• _Work to be completed_: Please repeat, unchanged, the lines at the top of the listing below, ending with the one that has "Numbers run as".

• _Supplied material_:
------------------------------------------------

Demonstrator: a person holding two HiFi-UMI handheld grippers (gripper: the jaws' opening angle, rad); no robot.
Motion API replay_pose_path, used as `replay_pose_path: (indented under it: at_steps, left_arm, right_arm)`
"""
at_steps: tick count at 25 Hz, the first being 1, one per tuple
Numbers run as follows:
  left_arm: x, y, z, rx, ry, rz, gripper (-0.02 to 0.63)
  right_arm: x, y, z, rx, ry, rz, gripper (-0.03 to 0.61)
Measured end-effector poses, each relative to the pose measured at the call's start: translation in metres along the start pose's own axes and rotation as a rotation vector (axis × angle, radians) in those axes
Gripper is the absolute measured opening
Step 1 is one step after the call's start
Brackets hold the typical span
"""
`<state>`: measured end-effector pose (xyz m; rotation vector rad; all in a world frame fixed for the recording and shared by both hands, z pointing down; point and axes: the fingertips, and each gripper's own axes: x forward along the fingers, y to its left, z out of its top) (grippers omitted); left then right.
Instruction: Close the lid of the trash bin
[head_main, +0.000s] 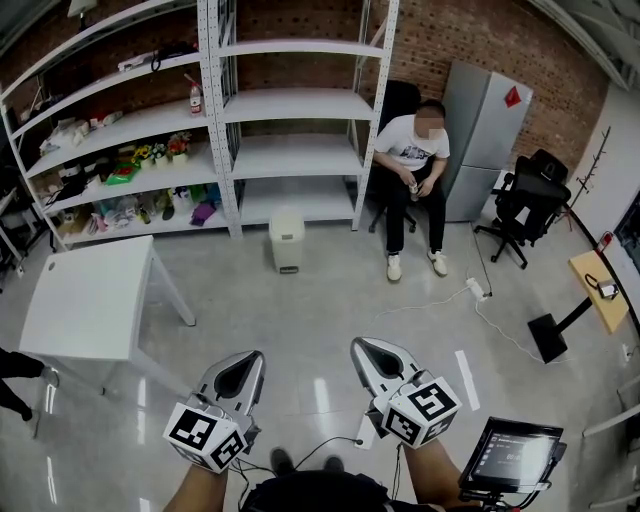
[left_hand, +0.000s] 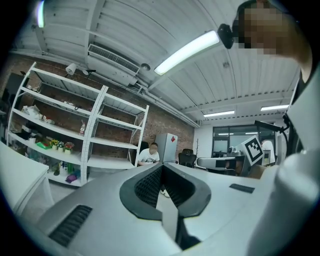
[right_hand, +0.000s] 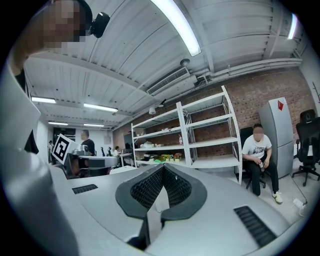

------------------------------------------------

• _Output for this exercise_:
Demonstrator: a person holding two HiFi-UMI handheld grippers (gripper: the jaws' opening angle, rad); no robot.
Motion API replay_pose_path, used as `replay_pose_path: (indented under it: at_steps, left_arm, right_arm)`
"""
at_steps: tick count at 25 Hz, the first being 1, one per tuple
Numbers run as follows:

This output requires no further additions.